Direkt zum Hauptbereich

Sturmvögel von Einar Kárason - Rezension

Rezension

von Sabine Ibing



Sturmvögel 


von Einar Kárason


Der Anfang: 

Auf den ersten Blick wirkt es wie ein aussichtsloses Unterfangen, ein Schiff in einem Wintersturm von Eis zu befreien. Das Eis sieht nicht nur aus wie Glas, es ist auch ebenso hart wie Glas, und wenn das Ganze erst mal so weit fortgeschritten ist wie auf unserem Schiff, dann reden wir nicht mehr über einen dünnen Eisüberzug, ... sondern über eine massive, bizarr geformte Skulptur aus Kristallglas, als hätte ein kunstsinniger Handwerker seiner Fantasie freien Lauf gelassen und sich nur noch lose an den wirklichen Umrissen eines Schiffes orientiert. 

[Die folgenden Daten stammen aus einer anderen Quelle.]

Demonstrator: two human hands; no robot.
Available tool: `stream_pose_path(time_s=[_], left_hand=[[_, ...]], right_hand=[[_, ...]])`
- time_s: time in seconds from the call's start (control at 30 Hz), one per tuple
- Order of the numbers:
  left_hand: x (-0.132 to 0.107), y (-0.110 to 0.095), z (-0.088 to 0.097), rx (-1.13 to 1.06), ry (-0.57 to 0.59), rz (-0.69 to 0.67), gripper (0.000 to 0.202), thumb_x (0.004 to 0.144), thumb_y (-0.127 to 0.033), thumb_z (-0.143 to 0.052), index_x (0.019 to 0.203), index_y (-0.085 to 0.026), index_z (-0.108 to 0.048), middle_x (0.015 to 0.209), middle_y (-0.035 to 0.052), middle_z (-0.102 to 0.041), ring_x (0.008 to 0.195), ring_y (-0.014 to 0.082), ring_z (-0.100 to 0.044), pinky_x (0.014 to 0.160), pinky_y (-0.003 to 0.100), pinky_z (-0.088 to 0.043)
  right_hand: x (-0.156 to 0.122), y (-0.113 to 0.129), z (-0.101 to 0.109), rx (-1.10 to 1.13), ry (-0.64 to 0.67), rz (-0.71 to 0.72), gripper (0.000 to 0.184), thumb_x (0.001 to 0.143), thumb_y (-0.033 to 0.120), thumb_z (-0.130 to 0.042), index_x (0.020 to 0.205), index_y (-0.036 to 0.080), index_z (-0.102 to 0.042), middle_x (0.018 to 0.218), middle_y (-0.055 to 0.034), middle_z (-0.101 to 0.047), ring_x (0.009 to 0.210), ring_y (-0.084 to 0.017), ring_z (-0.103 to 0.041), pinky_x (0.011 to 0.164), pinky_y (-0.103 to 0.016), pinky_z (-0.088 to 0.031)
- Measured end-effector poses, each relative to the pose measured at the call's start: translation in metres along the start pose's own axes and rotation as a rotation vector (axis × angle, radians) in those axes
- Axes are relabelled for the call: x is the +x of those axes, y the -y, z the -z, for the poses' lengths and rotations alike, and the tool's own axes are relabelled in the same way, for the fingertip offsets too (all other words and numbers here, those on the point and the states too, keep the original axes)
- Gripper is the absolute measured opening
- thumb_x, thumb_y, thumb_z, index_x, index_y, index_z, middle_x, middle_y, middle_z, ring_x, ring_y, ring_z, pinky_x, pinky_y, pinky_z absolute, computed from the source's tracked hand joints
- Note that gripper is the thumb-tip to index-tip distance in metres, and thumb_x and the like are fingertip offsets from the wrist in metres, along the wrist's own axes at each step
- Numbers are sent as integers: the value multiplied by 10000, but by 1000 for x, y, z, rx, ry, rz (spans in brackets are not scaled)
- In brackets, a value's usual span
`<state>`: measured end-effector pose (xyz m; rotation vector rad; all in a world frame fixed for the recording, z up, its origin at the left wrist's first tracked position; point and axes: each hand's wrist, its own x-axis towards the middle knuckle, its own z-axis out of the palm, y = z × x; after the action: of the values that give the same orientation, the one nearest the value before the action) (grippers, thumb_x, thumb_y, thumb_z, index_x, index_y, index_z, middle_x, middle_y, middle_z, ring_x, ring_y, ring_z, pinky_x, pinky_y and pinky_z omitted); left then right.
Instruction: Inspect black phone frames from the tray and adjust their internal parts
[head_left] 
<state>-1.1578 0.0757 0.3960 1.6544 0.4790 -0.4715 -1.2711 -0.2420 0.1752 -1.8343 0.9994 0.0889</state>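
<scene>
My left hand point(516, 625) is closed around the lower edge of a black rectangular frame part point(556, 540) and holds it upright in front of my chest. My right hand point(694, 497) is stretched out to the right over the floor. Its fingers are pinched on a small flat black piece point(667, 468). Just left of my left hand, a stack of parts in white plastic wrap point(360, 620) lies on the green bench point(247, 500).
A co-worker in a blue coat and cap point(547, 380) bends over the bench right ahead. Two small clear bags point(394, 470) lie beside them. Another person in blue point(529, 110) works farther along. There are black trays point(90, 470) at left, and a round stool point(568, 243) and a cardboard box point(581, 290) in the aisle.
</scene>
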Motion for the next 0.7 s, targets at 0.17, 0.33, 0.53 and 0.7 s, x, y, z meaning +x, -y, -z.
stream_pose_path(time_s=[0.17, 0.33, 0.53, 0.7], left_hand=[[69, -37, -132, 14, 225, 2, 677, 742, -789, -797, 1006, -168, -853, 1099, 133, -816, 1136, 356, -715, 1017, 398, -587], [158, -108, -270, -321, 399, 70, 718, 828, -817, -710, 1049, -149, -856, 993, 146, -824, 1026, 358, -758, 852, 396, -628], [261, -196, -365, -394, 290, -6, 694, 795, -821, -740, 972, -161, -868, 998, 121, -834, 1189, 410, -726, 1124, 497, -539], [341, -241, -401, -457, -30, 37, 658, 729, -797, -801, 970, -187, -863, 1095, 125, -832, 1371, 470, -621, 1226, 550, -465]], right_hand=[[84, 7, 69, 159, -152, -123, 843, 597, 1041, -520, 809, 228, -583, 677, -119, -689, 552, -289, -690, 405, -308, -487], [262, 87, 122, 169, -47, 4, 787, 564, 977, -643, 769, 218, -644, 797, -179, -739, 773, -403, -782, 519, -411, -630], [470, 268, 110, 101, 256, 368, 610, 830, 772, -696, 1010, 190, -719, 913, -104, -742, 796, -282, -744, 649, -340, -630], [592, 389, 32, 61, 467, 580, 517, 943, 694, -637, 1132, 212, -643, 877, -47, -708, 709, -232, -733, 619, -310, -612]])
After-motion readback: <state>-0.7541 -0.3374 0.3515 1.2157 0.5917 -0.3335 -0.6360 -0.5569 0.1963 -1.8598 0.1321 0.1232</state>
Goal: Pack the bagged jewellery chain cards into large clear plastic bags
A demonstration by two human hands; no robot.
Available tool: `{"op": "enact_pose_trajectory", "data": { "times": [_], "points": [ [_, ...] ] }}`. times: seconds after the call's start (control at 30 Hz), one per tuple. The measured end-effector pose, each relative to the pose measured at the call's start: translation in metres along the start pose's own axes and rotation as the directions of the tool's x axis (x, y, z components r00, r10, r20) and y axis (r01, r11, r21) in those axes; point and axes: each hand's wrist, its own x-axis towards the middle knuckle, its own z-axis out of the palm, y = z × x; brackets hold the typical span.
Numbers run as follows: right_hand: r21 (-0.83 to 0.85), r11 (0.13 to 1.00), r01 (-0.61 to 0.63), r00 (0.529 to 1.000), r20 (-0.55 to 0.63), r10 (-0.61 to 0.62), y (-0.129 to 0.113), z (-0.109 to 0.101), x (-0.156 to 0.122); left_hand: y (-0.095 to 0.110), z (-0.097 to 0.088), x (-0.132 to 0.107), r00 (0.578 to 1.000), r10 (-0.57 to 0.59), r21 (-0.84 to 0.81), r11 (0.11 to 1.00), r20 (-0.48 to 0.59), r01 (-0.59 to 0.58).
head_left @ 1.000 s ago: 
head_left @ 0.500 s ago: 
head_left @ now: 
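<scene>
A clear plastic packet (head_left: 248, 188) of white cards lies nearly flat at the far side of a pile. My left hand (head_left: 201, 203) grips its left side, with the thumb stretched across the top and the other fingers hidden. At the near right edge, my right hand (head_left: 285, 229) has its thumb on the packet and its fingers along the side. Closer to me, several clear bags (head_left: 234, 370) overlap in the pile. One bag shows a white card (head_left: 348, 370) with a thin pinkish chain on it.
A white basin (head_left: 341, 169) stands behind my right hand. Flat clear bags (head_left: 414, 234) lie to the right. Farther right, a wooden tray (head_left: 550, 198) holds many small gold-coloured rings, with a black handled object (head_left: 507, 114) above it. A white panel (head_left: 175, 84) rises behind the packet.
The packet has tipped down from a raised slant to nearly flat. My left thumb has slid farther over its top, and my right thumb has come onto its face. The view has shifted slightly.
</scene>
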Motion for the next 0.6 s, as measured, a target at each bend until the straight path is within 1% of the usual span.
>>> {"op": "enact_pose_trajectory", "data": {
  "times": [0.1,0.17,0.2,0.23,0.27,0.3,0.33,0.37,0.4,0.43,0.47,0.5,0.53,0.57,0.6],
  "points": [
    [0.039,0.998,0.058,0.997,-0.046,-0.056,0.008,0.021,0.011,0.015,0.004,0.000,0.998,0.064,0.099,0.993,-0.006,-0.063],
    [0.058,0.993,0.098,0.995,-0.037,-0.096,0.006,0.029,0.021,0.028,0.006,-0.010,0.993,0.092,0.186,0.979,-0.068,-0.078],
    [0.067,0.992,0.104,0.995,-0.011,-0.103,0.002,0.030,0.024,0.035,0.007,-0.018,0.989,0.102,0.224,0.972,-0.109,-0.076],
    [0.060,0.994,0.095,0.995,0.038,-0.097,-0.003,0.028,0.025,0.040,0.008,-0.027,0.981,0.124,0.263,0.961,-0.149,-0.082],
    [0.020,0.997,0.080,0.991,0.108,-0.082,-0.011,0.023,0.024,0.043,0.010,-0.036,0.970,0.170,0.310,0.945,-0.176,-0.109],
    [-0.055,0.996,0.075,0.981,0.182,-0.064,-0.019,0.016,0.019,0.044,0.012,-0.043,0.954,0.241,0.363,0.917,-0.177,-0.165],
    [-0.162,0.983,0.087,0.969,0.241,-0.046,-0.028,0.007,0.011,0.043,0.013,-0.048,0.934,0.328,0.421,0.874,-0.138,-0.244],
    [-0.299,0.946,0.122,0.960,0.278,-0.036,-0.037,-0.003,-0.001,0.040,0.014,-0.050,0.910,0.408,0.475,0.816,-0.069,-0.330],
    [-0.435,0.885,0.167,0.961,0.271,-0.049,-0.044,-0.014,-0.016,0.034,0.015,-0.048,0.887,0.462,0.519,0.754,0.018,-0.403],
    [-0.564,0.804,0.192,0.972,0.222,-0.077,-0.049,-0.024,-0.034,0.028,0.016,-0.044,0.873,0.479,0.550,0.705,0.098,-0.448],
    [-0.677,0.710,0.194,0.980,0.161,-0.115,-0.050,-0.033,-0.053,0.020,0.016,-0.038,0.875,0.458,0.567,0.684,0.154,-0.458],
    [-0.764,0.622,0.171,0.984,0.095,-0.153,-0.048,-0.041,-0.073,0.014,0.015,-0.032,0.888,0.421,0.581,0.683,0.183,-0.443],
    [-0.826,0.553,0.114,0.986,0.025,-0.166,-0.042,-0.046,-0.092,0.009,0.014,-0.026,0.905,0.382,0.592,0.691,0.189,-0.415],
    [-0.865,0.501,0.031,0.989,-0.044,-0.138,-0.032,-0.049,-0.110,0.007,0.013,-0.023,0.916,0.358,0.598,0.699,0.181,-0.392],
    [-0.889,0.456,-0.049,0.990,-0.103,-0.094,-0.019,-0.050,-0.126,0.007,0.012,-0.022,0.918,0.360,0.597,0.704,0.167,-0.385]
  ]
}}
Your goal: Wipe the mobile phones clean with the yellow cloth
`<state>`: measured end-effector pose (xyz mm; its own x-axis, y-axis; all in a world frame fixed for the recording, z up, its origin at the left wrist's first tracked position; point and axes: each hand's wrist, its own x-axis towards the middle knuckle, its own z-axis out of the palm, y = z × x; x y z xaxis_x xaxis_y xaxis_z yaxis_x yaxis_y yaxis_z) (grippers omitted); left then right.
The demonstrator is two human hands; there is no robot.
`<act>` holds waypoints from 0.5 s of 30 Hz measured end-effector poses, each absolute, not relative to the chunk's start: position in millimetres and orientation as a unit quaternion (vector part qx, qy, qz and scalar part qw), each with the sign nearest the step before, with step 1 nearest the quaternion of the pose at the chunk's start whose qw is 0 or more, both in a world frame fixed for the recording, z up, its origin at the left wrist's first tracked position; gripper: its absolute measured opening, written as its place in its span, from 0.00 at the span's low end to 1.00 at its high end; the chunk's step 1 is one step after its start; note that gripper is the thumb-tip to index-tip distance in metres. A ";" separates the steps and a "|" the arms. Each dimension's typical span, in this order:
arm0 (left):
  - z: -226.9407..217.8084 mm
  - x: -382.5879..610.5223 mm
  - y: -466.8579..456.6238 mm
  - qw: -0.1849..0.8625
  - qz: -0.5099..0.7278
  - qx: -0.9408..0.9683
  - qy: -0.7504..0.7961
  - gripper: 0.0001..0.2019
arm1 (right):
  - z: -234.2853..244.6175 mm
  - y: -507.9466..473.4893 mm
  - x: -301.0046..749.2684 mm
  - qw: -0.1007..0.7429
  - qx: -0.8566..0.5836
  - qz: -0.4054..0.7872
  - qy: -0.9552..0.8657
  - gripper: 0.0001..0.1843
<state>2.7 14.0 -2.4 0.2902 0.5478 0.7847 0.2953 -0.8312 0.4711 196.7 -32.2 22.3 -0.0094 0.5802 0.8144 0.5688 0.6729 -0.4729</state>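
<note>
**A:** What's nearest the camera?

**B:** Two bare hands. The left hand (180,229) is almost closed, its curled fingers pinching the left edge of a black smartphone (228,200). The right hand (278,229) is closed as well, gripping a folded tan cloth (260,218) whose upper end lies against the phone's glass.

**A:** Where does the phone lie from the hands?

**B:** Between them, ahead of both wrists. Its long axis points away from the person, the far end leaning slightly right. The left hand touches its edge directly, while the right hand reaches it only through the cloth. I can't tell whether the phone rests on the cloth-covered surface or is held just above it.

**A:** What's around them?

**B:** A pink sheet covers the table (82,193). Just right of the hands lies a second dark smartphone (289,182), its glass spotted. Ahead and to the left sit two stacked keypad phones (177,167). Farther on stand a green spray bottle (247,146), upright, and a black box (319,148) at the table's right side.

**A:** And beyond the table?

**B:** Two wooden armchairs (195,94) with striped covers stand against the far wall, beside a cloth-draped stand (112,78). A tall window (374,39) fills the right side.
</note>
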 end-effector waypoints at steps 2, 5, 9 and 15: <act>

Im Februar 1959 kreuzt der isländische Trawler Mávur vor Neufundland auf Rotbarbenfang. Zweiunddreißig Männer holen den letzten Fang ein, der Schiffsbauch ist gefüllt mit 400 Tonnen Fisch und es herrscht gute Stimmung. Sie haben hart gearbeitet, sind erschöpft, müssen nur noch die letzten Fische vorbereiten und die Netze ordentlich zusammenfalten und vertauen, bevor es zurück nach Reykjavik geht. Doch der Kapitän gibt den Befehl, alles hastig festzuzurren, weil ein gewaltiger Sturm aufzieht. Das schwere Schiff ist innerhalb von Stunden mit einer dicken Eisschicht überzogen, daumendicke Seile haben nun die Größe von Abflussrohren. Haushohe Wellen krachen gegen den Bug, das Schiff droht zu versinken. Notrufe anderer Schiffe laufen ins Nichts, auch andere Schiffe ringen im Sturm ums Kentern. Es ist ein erbitterter Kampf um Leben und Tod.


Sie kannte sich aus mit der Seefahrt und ihren Gefahren. Sie selbst war nie zur See gefahren, hatte aber ihren eigenen Vater an das Meer verloren, ebenso ihren Bruder und ihren Großvater. Die Seefahrt war in Island so gefährlich wie in anderen Ländern das Soldatenleben in Kriegszeiten.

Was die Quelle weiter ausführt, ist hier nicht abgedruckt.